In the 16th century, Morlaix was a very prosperous port, the third in Brittany after Nantes and Saint-Malo.
The famous parish enclosures and houses in Pondalez bear witness to this flourishing past. The city derives this wealth mainly from the industry and trade in linen canvases, better known as the "Crees du Léon". It also benefits from a strategic location at the mouth of the English Channel, halfway between Northern and Southern Europe, which allows it to develop a privileged maritime trade with England, Holland and the Iberian countries.
This power excites the lusts and Morlaix is regularly looted. In 1522, when relations between France and England were particularly tense, English sailors ransacked and burned the city. It will take Morlaix 10 years to recover.
Exasperated by these attacks, the inhabitants decided to take charge of their defence by building a fort on the rocky islet of Taurus. The task is difficult, but the obvious strategic benefit is obvious: the only passageway for large ships is to the west of the rock, within gun range…
Work began around 1542. Little is known about this first fort, other than that it has a 6.50 metre enclosure.
Brittany occupies a highly strategic position due to its geographical proximity to England. A position that Louis XIV intends to defend. He also sent his military engineer Vauban to modernize the fortifications on the Breton coast.
The charge of the Château du Taureau was then taken from the inhabitants of Morlaix, and the fort was completely rebuilt, with the exception of the French tower. Objective: to build a stronger and larger fort.
The work will take approximately 45 years to complete. The building, built mainly of granite from the neighbouring island of Callot, has an oblong shape that follows that of the rock. It is 60 metres long, 12 metres wide and 12 metres high for a built area of 1450 m2. There are 11 casemates that can each receive a cannon.
The fort also houses soldiers' and officers' quarters, two dungeons, a canteen and kitchen, a chapel and latrines. As for drinking water, it is provided by a cistern that collects rainwater.

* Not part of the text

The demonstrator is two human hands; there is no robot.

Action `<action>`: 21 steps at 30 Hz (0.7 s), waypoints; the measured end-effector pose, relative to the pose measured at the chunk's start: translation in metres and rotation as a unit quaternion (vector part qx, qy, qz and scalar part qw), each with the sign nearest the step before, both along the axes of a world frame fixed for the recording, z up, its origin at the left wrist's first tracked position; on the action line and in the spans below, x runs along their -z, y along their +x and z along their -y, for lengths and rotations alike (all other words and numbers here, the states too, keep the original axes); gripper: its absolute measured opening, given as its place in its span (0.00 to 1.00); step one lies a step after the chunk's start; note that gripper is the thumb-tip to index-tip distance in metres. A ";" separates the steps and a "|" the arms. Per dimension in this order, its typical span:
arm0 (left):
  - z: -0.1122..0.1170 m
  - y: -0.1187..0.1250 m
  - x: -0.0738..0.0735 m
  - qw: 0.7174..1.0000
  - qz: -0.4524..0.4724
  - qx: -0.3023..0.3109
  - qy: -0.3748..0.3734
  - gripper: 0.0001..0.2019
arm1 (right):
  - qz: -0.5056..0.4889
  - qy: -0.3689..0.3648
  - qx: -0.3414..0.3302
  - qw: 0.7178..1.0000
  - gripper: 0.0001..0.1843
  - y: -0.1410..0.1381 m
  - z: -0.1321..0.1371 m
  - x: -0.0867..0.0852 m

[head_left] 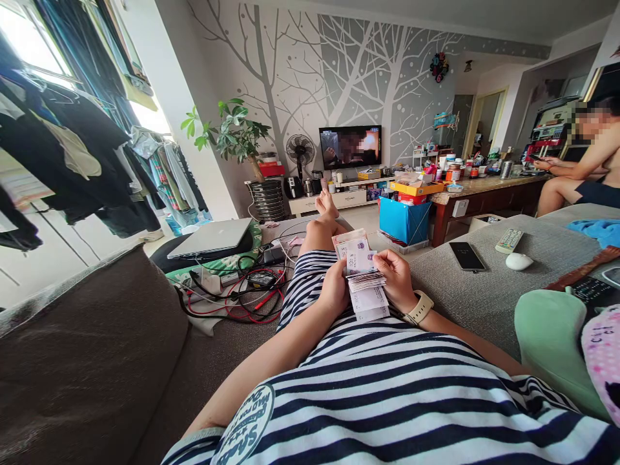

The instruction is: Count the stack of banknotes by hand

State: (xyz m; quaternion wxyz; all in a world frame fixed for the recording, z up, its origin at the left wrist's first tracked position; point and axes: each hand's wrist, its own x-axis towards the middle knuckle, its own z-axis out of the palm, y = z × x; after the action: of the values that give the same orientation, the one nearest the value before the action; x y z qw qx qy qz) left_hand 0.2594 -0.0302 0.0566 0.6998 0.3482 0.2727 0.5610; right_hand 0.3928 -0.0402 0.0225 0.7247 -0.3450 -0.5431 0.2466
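A bundle of banknotes (371,300) is held over my lap, with the edges of several notes fanned out in the middle. A pale purple banknote (353,256) stands upright behind them, and an orange-brown note edge shows at its top. My left hand (335,287) is closed on the left side of the bundle, its thumb lying against the notes. My right hand (396,279), with a cream watch (420,309) on the wrist, pinches the upper right edge of the notes. Some fingers of both hands are hidden behind the paper.
Tangled cables (247,290) and a laptop (213,239) lie to my left. On the right of the sofa are a phone (467,256), a remote (510,241), a white mouse (518,261) and a green cushion (547,342). Another person (588,158) sits at the far right.
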 end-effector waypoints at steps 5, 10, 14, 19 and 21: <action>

As the port of Morlaix declined, the defence of the Bay was no longer a major strategic issue and the military mission assigned to Château du Taureau became a definitive deterrent.
Also from 1721, even before its complete completion, the fortress was diverted from its original purpose and used as a prison.
The place, lost in the middle of the sea, offers, it is true, a maximum of guarantees in terms of security. Surrounded by a double granite and liquid barrier, the Taurus despairs any attempt to escape. Those who take the risk may face a dire fate, such as the prisoner Sébastien Trévou, who drowned in 1793.
Who are the prisoners? Under the Old Regime, most of the reclusive were Breton aristocrats imprisoned by order of the King by "letters of seal", most often at the request of their own families, anxious to avoid dishonour.
Libertine, a misalliance, madness, an immoderate taste for alcohol or gambling can certainly lead to a forced stay at the Fort du Taurus, in one of the 11 specially equipped cells. Prisoners' living expenses are covered by families who pay a board for food, clothing or laundry. When they do not pay their debt, the prisoner is simply released….
The surveillance of prisoners is entrusted to a company of invalids, composed, depending on the period, of 13 to 60 soldiers at the end of their careers, declared unfit for combat because of their poor health or their old age.